“You’re a grand ole flag, you’re a high flying flag…”
We, the people of South Carolina, are extremely proud to fly our state flag. But few native Sandlappers know that the white symbols on a blue background don’t constitute the original flag. Few have heard the term ‘Sandlappers,’ am I right?
Mom wrote that last paragraph and she was SO proud of it, I promised not to delete it. I am in the group of (young?) people who have never heard the term. I looked it up, though, and it’s an ACTUAL thing! We published this blog over on Charleston360, but I wanted to share it here too. I found the information so fascinating. I’ve lived in South Carolina my whole life and had never heard this…

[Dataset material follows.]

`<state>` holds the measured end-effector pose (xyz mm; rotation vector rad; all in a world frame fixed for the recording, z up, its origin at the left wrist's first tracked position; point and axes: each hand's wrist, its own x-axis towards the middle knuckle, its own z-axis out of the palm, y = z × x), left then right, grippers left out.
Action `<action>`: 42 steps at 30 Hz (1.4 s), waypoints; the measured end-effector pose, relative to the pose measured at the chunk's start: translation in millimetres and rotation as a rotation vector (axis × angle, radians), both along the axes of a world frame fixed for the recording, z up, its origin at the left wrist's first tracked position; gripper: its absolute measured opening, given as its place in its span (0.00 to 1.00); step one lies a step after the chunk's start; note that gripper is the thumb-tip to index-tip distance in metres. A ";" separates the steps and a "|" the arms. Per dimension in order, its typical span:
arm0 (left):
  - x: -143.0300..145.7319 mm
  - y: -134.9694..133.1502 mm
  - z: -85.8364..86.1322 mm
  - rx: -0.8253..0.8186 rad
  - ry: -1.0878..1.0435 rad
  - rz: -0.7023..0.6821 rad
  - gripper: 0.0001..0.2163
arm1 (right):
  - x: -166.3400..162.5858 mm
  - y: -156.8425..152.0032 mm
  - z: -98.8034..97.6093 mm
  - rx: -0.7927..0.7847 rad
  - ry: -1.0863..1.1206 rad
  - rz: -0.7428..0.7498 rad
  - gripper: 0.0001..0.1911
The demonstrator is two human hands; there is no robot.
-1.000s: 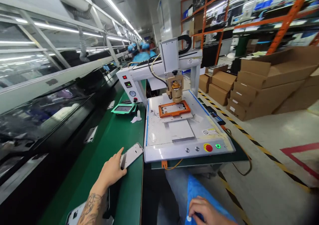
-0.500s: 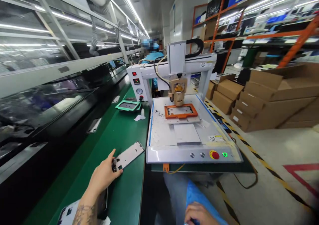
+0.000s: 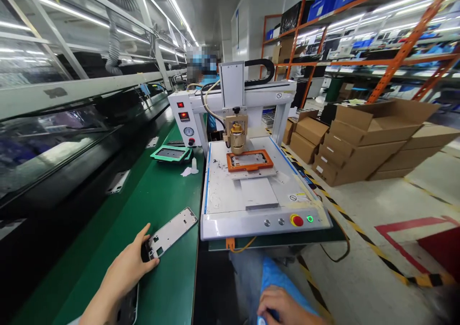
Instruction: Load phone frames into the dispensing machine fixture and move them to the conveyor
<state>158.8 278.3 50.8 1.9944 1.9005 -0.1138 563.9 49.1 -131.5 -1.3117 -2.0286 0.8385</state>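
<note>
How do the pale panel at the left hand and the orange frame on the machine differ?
The pale panel is a thin plate with small cut-outs; the orange frame is a thicker rim around a flat part. The left hand holds the pale panel's near end; no hand touches the orange frame. The pale panel is over the green bench, the orange frame on the machine. Both are roughly rectangular.

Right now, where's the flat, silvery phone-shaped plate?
In the head view, the flat, silvery phone-shaped plate is left of centre over the green tabletop, its near end in the left hand, left of the white metal machine.
</note>
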 end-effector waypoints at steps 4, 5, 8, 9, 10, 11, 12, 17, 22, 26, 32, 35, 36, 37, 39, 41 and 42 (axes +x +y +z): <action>-0.9 -0.6 -2.7 0.012 0.018 -0.012 0.44 | 18.2 10.3 32.7 0.280 0.084 0.049 0.12; -0.7 -1.0 -2.8 0.020 0.028 -0.012 0.43 | 24.0 15.1 44.3 0.350 0.090 0.058 0.12; 1.1 -2.3 -1.0 0.022 0.041 -0.011 0.43 | 42.4 35.0 81.9 0.486 0.048 0.013 0.13; 1.9 -2.7 -0.1 0.015 0.039 -0.011 0.43 | 48.3 42.7 93.6 0.515 0.029 -0.011 0.14; 2.5 -3.1 0.7 0.009 0.036 -0.015 0.43 | 54.1 50.4 104.0 0.548 0.018 -0.030 0.14; 3.0 -3.3 1.5 0.004 0.034 -0.017 0.43 | 59.6 57.8 112.9 0.584 0.012 -0.041 0.15; 3.3 -3.6 2.1 0.000 0.037 -0.016 0.42 | 64.7 64.7 120.1 0.612 0.006 -0.046 0.15; 5.0 -4.6 4.2 -0.005 0.071 -0.017 0.43 | 84.5 89.2 139.2 0.676 -0.065 -0.077 0.14; 3.2 -3.6 2.1 0.003 0.045 -0.025 0.44 | 103.9 115.2 159.2 0.724 -0.112 -0.267 0.08; -3.3 -1.2 -2.8 0.016 0.038 -0.030 0.43 | 120.1 157.0 181.0 0.700 -0.197 -0.563 0.05; -3.9 2.3 -5.3 0.002 0.068 -0.039 0.43 | 128.3 244.8 200.0 0.594 -0.391 -0.655 0.12; -4.3 2.7 -7.9 0.013 0.066 -0.040 0.43 | 129.9 266.8 204.6 0.543 -0.475 -0.615 0.18; -4.8 2.7 -9.0 0.014 0.063 -0.042 0.43 | 130.7 267.4 205.8 0.531 -0.505 -0.581 0.20; -5.3 2.6 -10.3 0.016 0.061 -0.044 0.44 | 131.4 264.8 206.6 0.523 -0.536 -0.538 0.22; -5.8 2.1 -12.5 0.034 0.053 -0.044 0.45 | 131.9 252.5 206.8 0.519 -0.597 -0.439 0.24; -5.5 1.5 -14.0 0.061 0.040 -0.043 0.46 | 130.2 236.0 205.1 0.531 -0.650 -0.349 0.24; -5.1 1.1 -14.4 0.072 0.035 -0.039 0.46 | 128.6 228.5 203.8 0.540 -0.670 -0.313 0.24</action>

Colonel William Moultrie designed a flag to hang over Fort Sullivan (now Fort Moultrie) during the Revolutionary War. Moultrie’s flag had a blue background with a crescent and the words “Liberty or Death.” Soldiers’ uniforms were navy blue. The crescent shape was a gorget worn on soldiers’ collars or hats that signified their rank. Much confusion surrounds what most believe to be a gorget. Historians have even read diaries of Colonel Moultrie in hopes of proving his intent. The symbol was only referred to as a crescent in the diaries. The gorget/moon controversy remains unsettled.

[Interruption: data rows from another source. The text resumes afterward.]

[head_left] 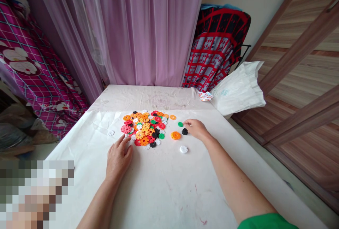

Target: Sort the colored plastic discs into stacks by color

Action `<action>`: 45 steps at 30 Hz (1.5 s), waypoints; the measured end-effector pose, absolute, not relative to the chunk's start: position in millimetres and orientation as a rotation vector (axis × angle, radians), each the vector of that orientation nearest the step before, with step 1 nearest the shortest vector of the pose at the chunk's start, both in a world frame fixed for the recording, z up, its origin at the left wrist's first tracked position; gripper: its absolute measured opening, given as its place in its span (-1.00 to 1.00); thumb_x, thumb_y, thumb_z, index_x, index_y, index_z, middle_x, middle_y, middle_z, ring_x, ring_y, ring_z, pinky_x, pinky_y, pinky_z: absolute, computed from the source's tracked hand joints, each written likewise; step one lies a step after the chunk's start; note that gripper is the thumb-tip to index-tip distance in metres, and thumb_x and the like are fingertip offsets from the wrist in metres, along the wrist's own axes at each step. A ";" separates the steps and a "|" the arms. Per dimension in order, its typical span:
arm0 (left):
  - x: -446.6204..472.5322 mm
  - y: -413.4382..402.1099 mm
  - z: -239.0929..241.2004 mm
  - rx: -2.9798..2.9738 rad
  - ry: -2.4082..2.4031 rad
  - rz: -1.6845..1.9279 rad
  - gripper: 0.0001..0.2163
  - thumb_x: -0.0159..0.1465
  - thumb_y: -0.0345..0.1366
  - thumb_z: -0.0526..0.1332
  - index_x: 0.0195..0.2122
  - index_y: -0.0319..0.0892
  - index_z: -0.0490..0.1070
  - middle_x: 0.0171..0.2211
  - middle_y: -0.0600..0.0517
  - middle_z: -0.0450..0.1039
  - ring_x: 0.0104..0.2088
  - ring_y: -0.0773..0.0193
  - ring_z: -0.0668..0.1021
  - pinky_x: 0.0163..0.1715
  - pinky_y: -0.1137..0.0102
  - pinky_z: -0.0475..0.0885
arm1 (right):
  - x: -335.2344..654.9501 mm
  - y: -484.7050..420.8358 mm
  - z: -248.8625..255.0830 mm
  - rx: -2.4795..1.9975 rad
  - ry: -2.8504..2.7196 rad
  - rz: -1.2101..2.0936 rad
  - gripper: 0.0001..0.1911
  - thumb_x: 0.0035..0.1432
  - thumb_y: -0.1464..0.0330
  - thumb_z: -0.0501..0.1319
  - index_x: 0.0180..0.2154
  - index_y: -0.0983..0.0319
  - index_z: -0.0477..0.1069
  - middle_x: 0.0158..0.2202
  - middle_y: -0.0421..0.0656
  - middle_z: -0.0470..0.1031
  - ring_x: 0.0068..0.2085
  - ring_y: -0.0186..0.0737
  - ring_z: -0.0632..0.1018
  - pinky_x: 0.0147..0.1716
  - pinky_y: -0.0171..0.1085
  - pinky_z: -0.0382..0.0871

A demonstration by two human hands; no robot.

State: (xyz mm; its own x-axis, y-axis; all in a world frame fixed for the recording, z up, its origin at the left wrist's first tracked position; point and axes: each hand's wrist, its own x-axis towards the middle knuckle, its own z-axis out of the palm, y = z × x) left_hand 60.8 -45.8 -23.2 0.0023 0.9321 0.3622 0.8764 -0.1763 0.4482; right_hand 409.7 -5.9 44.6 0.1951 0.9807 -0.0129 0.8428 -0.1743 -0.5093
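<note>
Head view: left hand lies flat, fingers spread, beside the disc pile; right hand, fingers apart, just beside a black disc.

Your left hand lies flat and empty on the white table, fingertips near the pile of plastic discs; your right hand touches the black disc, with green, orange and white discs just beside it
</note>
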 end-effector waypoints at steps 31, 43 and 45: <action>62.4 -47.3 -24.0 2.161 1.946 0.914 -0.65 0.28 -0.22 0.03 0.03 -0.10 0.45 0.17 -0.10 0.39 0.07 0.03 0.50 0.09 0.08 0.36 | 422.2 -18.4 52.9 -2.199 -1.856 0.175 -0.69 0.10 0.32 0.23 -0.07 0.12 0.47 -0.12 -0.21 0.58 -0.20 -0.26 0.56 -0.23 -0.33 0.30; 61.4 -47.0 -23.3 2.162 1.953 0.906 -0.64 0.28 -0.21 0.02 0.02 -0.10 0.46 0.17 -0.09 0.39 0.06 0.04 0.50 0.09 0.10 0.37 | 411.0 -23.8 45.3 -2.156 -1.975 0.161 -0.74 0.13 0.33 0.22 -0.11 0.14 0.48 -0.08 -0.20 0.55 -0.19 -0.28 0.53 -0.23 -0.33 0.28; 61.3 -46.7 -23.5 2.162 1.954 0.907 -0.64 0.28 -0.21 0.02 0.02 -0.10 0.46 0.17 -0.09 0.39 0.06 0.04 0.50 0.09 0.10 0.37 | 413.3 -26.7 46.6 -2.151 -1.948 0.138 -0.75 0.12 0.33 0.22 -0.11 0.14 0.49 -0.07 -0.18 0.53 -0.20 -0.28 0.53 -0.23 -0.33 0.28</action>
State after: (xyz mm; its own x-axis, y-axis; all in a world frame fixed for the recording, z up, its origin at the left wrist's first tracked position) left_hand 61.3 -46.7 -23.5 0.0053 0.9318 0.3629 0.8787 -0.1775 0.4431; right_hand 413.3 -26.7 46.6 0.1088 0.9902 0.0874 0.9680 -0.0855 -0.2358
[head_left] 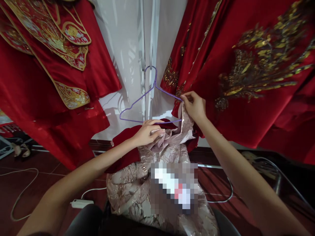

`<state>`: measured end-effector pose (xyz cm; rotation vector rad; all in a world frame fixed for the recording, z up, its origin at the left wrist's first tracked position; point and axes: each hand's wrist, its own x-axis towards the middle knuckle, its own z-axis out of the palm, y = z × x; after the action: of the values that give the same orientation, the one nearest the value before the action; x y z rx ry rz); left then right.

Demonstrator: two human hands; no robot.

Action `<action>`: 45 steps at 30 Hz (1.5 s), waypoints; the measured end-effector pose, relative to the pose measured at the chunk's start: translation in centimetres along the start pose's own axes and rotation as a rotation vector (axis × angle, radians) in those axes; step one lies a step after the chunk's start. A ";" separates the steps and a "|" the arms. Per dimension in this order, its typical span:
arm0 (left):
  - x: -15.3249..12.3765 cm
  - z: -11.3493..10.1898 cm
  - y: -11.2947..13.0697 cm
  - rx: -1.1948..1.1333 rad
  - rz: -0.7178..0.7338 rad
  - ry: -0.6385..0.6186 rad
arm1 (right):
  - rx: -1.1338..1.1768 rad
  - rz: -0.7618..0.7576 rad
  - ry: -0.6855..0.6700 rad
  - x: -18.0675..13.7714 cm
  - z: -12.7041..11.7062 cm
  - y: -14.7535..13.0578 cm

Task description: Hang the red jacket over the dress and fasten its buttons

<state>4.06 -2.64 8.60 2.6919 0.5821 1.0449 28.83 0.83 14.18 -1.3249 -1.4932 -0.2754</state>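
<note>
A purple wire hanger hangs by its hook in front of a white wall. My right hand is closed, pinching the hanger's right end together with the shoulder of a pale pink brocade garment with dark red velvet trim. My left hand grips the garment's collar area just under the hanger's bottom bar, fingers curled into the cloth. The garment drapes down toward me over a dark surface.
Red embroidered robes hang at left and right. A white power strip and cables lie on the dark red floor. Shoes sit at far left. A metal frame stands at lower right.
</note>
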 end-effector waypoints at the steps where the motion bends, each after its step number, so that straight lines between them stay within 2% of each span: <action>1: -0.1 -0.2 0.0 -0.006 -0.003 -0.001 | -0.030 0.008 0.010 -0.1 0.2 0.1; 5: -0.4 -1.3 -0.7 -0.056 -0.010 0.022 | -0.095 0.074 0.042 -0.4 0.5 0.4; 7: -1.0 -2.2 -2.1 -0.058 -0.069 0.112 | -0.096 0.080 0.054 -0.4 0.1 0.3; 9: -2.0 -3.3 -4.5 -0.004 -0.213 0.278 | -0.097 0.075 0.062 -0.4 -0.6 0.1; 11: -3.5 -4.3 -7.5 0.065 -0.430 0.439 | -0.094 0.072 0.061 -0.2 -1.2 -0.1; 12: -4.3 -4.8 -9.1 0.066 -0.535 0.482 | -0.091 0.074 0.058 0.0 -1.5 -0.2; 15: -6.5 -5.6 -12.7 -0.111 -0.803 0.493 | -0.069 0.100 0.037 0.4 -1.7 -0.3; 17: -7.3 -5.6 -13.9 -0.272 -0.874 0.505 | -0.045 0.114 0.027 0.7 -1.6 -0.1; 22: -6.8 -5.7 -14.3 -0.434 -0.865 0.620 | -0.020 0.102 0.051 1.1 -1.2 0.6; 29: -5.9 -6.2 -15.2 -0.496 -1.191 0.582 | 0.034 0.165 0.002 1.5 -1.1 1.1; 45: -5.7 -5.7 -16.6 -0.581 -1.220 0.592 | -0.007 0.185 -0.065 2.1 -1.3 1.5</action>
<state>-8.48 10.20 4.10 1.0903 1.4406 1.2437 31.14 1.66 15.72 -1.4780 -1.4127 -0.1195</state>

In 1861, state leaders used Moultrie’s flag as a basis for the design of the official state flag. The words were taken out and the palmetto tree added. The palmetto tree was significant in keeping the British cannonballs from penetrating the walls of Fort Sullivan. Walls of the Fort were fortified with palmetto logs that absorbed the force from the cannonballs rather than shattering. The Sabal palmetto was eventually designated the South Carolina State Tree.

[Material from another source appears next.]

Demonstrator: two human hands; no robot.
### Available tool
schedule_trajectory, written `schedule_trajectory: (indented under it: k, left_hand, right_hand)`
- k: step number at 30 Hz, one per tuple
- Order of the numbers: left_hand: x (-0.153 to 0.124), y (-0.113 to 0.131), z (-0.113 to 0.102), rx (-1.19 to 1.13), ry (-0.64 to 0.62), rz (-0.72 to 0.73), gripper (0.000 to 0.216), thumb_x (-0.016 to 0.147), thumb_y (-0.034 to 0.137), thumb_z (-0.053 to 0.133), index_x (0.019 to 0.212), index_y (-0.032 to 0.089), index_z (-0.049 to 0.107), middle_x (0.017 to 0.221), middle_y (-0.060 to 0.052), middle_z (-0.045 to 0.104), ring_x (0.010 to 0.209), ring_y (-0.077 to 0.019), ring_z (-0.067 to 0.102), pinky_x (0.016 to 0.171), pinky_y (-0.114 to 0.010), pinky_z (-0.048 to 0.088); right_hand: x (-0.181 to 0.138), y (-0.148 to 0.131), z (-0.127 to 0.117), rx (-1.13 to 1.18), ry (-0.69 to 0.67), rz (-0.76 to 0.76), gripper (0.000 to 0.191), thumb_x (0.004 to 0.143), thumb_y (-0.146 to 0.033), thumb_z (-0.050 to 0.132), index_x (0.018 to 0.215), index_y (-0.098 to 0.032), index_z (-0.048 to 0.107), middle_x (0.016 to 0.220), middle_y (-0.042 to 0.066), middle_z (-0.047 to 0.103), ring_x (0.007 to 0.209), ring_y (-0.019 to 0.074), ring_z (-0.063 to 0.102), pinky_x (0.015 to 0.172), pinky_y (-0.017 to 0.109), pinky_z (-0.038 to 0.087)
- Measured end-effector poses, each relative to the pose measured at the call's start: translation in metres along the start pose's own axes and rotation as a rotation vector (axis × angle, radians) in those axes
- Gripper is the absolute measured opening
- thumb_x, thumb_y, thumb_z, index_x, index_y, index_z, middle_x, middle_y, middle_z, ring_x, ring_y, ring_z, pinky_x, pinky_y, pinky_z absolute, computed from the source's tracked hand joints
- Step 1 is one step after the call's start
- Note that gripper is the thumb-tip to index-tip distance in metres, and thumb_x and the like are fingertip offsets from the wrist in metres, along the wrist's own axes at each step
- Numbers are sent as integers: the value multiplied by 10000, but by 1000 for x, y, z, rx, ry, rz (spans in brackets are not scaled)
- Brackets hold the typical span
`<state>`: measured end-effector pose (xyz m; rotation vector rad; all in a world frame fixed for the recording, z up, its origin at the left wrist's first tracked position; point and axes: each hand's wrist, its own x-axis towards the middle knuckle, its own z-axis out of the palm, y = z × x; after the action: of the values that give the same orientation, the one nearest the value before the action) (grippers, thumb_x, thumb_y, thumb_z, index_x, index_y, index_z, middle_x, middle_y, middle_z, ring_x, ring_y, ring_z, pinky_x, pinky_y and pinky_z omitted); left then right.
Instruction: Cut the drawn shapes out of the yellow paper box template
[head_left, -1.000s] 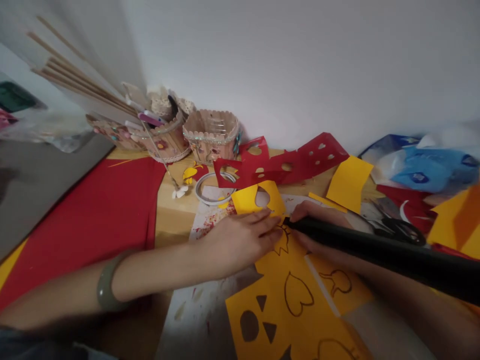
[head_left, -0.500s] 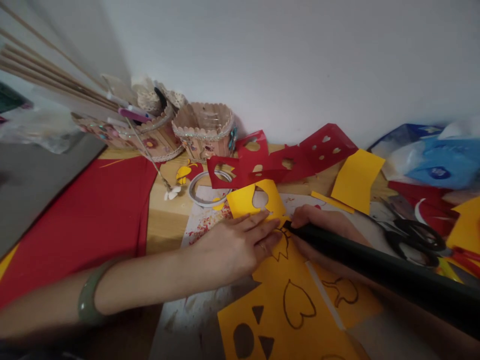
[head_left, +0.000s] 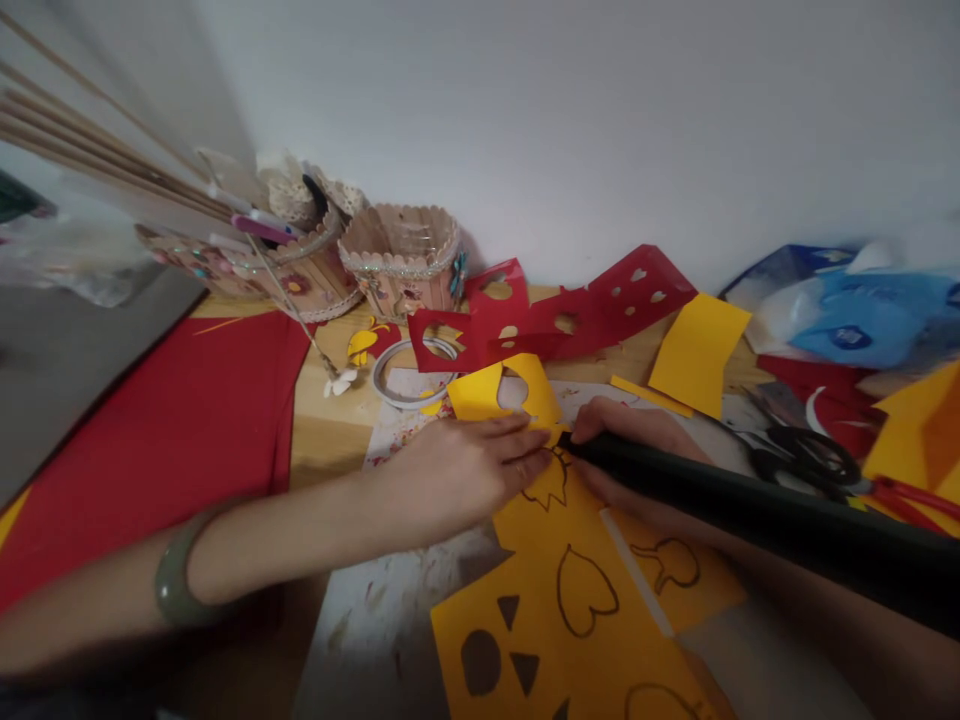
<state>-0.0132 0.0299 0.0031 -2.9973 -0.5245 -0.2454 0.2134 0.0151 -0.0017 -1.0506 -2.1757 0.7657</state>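
Observation:
My left hand [head_left: 469, 475] lies flat with fingers stretched out on a yellow paper sheet [head_left: 536, 545], near an outline drawn in dark lines. The fingers of my right hand [head_left: 637, 440] close round a long black pen [head_left: 697, 485], whose far end runs off toward the right edge. The pen's tip is low over the yellow sheet, just right of my left fingertips; whether it touches is hard to tell. On the sheet are a drawn heart [head_left: 587, 590] and other outlines, with cut-out holes at its lower left and top.
Red cut paper [head_left: 555, 320] lies along the wall beside a roll of tape [head_left: 382, 380]. Wooden-stick baskets [head_left: 401, 275] stand behind. To the right are black-handled scissors [head_left: 814, 458], a yellow piece [head_left: 701, 355] and a blue packet [head_left: 862, 315]. Red sheets [head_left: 172, 430] lie left.
The view has shifted slightly, so things on the right appear farther left. My left hand stays flat on the paper and my right hand keeps the pen beside it.

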Motion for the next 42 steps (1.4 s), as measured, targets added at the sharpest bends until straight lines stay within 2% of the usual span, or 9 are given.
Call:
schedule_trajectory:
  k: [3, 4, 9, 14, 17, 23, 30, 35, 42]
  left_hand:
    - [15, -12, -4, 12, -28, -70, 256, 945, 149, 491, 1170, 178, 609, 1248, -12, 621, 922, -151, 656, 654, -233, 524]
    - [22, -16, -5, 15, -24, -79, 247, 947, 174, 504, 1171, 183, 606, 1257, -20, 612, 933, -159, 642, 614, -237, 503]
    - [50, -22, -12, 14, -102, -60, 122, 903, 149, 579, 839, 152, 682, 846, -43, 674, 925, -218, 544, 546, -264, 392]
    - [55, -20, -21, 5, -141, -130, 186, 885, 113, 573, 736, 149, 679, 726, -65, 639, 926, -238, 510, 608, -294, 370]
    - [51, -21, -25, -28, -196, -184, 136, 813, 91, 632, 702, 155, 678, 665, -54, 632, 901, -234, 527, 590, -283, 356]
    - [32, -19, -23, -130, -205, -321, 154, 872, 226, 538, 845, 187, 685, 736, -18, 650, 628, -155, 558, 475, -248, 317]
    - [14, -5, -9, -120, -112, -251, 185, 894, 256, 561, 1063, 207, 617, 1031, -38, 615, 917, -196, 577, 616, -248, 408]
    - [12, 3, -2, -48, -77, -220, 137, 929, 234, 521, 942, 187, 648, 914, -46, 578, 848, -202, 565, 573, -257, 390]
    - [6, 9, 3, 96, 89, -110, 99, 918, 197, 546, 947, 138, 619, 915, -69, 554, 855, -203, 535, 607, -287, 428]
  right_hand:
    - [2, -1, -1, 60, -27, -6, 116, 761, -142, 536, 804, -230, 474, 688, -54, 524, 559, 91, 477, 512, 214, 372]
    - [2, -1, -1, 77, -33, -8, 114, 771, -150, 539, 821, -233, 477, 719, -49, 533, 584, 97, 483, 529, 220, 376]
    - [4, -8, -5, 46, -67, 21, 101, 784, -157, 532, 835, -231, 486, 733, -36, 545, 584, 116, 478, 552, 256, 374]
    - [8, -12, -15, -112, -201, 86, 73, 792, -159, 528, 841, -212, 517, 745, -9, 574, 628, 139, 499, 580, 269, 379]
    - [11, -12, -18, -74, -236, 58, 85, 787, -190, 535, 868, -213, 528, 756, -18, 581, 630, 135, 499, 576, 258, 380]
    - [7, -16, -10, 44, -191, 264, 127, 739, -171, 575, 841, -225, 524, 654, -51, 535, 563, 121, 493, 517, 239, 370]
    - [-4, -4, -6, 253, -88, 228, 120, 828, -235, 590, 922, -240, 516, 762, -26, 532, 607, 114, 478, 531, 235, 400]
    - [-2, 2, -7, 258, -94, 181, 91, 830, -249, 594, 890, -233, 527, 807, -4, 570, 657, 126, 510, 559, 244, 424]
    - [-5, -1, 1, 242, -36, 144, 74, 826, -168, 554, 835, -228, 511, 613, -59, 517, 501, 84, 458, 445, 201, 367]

State flags flying over South Carolina skies may differ a bit. Lawmakers never set official guidelines on the position, placement, size and color of the symbols. These details vary depending on the flag maker. Standardizing the state flag was discussed as recent as last year, but legislation failed to reach the Senate floor.
Personally, I prefer to think of the symbols as a moon over the palmetto tree. Regardless of how you look at it, knowing the history behind the symbols makes it even more meaningful.
South Carolina played a vital role in the founding of our country. Much of that past is chronicled in the streets of Charleston.
This has been such useful info to use with JP and Preston. Now, when we visit Fort Moultrie, they’ll understand the history behind the flag. And they’re learning it at nine and thirteen, as opposed to forty-two!